Old Soldiers Never Die

The two friends were members of the Middlesex Regiment and had been in the battle for Hong Kong in 1941 before both being captured by the Japanese and interned in a POW camp until 1945. They were in some ways very lucky because they came home, when many others didn’t.  After the war they returned to the town they both left years before and took up work in one of the many large industries outside of London.  They were more than friends, they were brothers, linked by exposure to the horrors of men and the love found in times of life threatening adversity.

Norman never married. He just never got round to it despite becoming a strong man of few words that attracted women. It just never happened and when asked why, in moments of drunkenness, which were few, he would say through tears that rolled down his weathered cheeks, that he felt guilty being happy when so many men didn’t come home.  It was a common behaviour amongst those that made it back, and to see a man crying whilst in deep discussion over a pint of beer was a common sight back then.

Tom, however, returned to his sweetheart Mary and were married within a year, once his weight and health improved that is.  Norman was his best man at the wedding, and despite knowing that his regular trips to the pub and fishing expeditions might be curtailed by Tom’s new love, it transpired that the unit became a threesome.  Norman was often invited for dinner and on occasion they shared a car on camping trips in summer. They all got on well and that is how Mary wanted it. She knew the two men had an unspoken bond that she could not compete with, and therefore embraced it and took the best that she could from it.

In the years that followed Tom and Mary had three children. Two girls and a boy all born two years apart. They grew up in loving household and had the added love and support from Uncle Norman. They grew up fast and decided that 1960’s Britain was too stuck in its ways and rebelled like many teenagers of the time.  They lost one daughter in a motorbike accident and also their son, which to Tom and Norman’s concern, joined the army. He was subsequently killed in Aden within his first year of service.  The surviving daughter emigrated to Australia and on one occasion Tom and Mary purchased airline tickets, with Norman’s financial help, to visit her.  She never travelled back to Britain and her parents never boarded an aircraft again, preferring to pitch a tent on the South Downs and take walking holidays, sometimes with Norman.

Tom had suffered with both dysentery and malaria as a POW as did many, however, repeated malaria attacks over the years and being a heavy smoker took its toll on Tom. His breathing became more laboured as the years past until a tank of oxygen became a common site Mary’s kitchen.  One day, whilst sitting on the tow path of the local canal, fishing, Tom took Norman into his confidence and explained, in words he found hard to find, that he needed his good friend’s help.  When the lengthy conversation was over, the two men shook hands and sat for a while just holding their grasp as if to acknowledge that they had a deep respect and love for each other.

And so, in the final ten years of Tom’s life, Norman would arrive for Sunday lunch every week without fail. Regular as clockwork Norman would knock twice on the back door, let himself in and deposit two bottles of Newcastle Brown Ale on the table and hand Mary a small bunch of flowers. Always the same beer, and always a small bunch of seasonal flowers.  The two men would sit in the front room, Tom with his oxygen tank now permanently next to his chair, drink their one bottle of beer in glasses and talk about the old days.  Mary would serve dinner and three would eat and enjoy each others company without any talk of war. After the meal Norman and Mary would clear the table and wash up, Tom would return to his chair, take his medication and eventually fall asleep.
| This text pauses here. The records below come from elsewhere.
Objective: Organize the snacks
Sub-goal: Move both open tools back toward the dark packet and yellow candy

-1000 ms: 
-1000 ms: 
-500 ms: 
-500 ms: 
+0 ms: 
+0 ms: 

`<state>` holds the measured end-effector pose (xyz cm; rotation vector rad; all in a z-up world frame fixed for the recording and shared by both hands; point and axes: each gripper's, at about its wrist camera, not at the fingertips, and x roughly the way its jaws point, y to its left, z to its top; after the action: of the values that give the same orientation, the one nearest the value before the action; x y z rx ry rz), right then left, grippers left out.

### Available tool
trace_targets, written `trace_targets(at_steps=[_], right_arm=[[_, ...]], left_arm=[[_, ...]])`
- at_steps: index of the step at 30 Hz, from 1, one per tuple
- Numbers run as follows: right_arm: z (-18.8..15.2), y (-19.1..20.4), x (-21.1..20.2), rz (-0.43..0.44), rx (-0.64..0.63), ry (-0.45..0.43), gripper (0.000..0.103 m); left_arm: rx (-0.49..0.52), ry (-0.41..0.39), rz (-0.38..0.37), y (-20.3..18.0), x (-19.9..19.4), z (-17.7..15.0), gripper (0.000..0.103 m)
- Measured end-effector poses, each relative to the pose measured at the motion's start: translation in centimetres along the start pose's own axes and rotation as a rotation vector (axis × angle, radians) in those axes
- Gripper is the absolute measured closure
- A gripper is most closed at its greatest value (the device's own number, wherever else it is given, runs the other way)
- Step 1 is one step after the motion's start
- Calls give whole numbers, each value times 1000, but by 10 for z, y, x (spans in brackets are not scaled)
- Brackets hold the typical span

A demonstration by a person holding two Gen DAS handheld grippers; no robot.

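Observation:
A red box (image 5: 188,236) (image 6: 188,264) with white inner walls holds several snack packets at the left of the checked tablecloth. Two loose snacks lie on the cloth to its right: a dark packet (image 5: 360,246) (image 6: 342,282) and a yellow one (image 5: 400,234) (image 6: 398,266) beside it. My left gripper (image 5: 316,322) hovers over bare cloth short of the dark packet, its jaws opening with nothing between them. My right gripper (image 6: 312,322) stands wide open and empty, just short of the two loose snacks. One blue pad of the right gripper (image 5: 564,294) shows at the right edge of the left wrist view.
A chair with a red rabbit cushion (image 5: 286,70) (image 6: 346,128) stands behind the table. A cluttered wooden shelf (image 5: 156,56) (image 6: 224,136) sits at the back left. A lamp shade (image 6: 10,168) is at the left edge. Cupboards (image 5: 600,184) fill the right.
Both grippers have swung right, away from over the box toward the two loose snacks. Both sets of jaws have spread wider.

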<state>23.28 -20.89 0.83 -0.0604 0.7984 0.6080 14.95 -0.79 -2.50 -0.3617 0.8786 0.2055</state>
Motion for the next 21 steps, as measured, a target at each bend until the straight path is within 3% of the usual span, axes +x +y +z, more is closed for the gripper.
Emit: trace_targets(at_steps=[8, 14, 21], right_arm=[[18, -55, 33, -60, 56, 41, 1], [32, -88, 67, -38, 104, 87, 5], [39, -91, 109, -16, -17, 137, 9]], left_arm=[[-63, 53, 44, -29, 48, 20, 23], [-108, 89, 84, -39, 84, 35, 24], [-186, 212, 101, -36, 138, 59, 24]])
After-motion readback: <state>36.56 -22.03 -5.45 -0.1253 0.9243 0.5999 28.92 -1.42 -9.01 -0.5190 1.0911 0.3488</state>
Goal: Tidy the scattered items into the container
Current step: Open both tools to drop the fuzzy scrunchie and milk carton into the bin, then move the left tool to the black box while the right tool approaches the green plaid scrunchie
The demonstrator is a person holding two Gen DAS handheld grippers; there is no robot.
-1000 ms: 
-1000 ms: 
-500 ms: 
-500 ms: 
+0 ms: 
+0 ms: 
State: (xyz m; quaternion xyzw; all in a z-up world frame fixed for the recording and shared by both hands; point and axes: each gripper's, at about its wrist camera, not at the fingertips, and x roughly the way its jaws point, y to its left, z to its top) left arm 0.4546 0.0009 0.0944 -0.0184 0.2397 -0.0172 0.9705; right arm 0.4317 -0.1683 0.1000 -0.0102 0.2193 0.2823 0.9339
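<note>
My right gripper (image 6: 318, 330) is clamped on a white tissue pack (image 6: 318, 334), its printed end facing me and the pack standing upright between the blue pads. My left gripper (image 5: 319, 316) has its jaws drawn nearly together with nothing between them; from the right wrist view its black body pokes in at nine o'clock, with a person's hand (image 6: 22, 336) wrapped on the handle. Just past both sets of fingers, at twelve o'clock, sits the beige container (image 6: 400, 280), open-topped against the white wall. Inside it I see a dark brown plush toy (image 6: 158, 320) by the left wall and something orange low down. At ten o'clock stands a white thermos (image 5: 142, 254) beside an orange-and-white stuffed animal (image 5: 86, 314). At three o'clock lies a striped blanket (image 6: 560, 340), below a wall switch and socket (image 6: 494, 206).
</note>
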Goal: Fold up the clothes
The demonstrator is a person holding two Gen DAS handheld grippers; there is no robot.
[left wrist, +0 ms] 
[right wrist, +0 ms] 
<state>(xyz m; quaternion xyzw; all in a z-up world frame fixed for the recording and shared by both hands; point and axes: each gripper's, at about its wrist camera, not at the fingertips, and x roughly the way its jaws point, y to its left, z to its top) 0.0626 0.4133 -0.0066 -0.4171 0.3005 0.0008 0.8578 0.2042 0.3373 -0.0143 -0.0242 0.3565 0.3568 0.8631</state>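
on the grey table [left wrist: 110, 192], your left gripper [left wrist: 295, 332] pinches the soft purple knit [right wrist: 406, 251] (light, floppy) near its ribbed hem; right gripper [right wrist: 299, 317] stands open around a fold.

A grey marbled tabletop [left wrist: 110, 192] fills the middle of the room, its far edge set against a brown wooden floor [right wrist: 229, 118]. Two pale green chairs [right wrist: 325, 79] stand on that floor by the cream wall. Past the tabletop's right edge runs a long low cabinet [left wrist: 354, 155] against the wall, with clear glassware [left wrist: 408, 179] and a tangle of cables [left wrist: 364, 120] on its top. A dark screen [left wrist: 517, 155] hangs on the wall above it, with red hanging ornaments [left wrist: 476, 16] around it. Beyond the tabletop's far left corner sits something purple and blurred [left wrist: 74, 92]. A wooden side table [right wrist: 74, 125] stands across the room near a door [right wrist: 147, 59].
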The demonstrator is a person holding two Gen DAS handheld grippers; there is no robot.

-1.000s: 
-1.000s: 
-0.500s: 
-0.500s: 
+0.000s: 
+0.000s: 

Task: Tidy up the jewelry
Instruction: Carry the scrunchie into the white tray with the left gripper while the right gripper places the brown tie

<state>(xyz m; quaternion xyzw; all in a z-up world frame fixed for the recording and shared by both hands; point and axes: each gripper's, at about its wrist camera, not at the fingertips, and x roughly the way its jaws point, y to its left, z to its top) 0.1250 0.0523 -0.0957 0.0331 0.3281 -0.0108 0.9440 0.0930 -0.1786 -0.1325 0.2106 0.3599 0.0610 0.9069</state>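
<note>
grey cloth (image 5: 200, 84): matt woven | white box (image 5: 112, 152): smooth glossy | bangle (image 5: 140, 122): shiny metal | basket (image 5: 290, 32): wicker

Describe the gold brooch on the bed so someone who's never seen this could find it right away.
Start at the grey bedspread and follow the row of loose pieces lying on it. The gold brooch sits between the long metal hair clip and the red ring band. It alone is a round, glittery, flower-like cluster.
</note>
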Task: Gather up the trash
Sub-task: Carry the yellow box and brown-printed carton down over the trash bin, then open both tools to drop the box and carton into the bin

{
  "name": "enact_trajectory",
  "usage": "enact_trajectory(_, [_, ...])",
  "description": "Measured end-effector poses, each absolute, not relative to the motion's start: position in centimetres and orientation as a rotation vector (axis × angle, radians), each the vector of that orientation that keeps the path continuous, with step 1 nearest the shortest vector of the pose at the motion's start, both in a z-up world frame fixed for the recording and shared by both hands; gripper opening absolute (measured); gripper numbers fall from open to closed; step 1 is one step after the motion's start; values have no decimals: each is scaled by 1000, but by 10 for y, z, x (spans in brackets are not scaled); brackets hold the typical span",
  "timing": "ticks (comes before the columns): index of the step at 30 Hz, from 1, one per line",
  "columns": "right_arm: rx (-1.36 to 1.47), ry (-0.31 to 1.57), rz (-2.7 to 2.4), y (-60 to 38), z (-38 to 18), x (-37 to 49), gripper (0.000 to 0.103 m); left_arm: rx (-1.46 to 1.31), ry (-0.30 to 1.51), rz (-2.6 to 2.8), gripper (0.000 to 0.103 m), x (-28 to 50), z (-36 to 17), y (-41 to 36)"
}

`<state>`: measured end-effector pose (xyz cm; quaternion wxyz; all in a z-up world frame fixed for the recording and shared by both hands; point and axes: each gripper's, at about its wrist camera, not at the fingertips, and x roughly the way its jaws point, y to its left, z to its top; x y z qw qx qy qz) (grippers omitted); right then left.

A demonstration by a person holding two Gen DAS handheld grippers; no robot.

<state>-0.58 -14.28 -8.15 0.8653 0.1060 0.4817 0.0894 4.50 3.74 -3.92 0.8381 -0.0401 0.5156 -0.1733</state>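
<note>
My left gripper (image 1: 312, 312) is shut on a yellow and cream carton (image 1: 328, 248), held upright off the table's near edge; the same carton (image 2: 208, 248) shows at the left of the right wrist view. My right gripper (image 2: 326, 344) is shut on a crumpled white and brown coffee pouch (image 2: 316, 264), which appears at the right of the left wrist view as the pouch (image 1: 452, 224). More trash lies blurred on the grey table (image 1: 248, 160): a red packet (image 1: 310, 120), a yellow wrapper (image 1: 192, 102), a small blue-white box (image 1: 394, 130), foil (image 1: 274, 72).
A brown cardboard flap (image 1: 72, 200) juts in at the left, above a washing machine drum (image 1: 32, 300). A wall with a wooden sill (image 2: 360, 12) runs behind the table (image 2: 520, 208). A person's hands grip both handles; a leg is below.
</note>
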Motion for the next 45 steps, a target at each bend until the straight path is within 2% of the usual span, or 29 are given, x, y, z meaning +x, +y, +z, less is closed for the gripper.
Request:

After hanging up the damp tea towels and placing leftovers in the refrigerator, Norman and Mary would would check that Tom was comfortable, and taking each others hand they would alight the stairs to the spare room.  Every Sunday was the same, Norman would help his good friends in something that they as a couple could not manage, but was important to them.  Tom trusted and loved the two closest people in his life and the arrangement met everyone’s needs.

When Tom eventually died, Norman still came for Sunday lunch, and yet never again visited the spare bedroom with Mary. The arrangement was about the three of them as friends, and now there were two, it didn’t seem right.  They were happy with each other’s company, and at nearly 80 years of age, they agreed the stairs were challenge enough!

Posted in Fiction.

7 Comments

  1. Love this – it reads real but i see it is fiction. I must put out a post for ‘Lest we forget’
    About 15 years ago I got to know a man who was dying… this will need to be a post – just remembering the lovely man.
    Thanks for posting this HL – it touched me
    May x

  2. You created a wonderful realistic atmosphere in this beautifully written story. Just like the Sunday lunch scene, nothing is rushed. ‘Hanging up the damp tea towels and placing leftovers in the refrigerator,’ is a line that just says so much. Pure genius.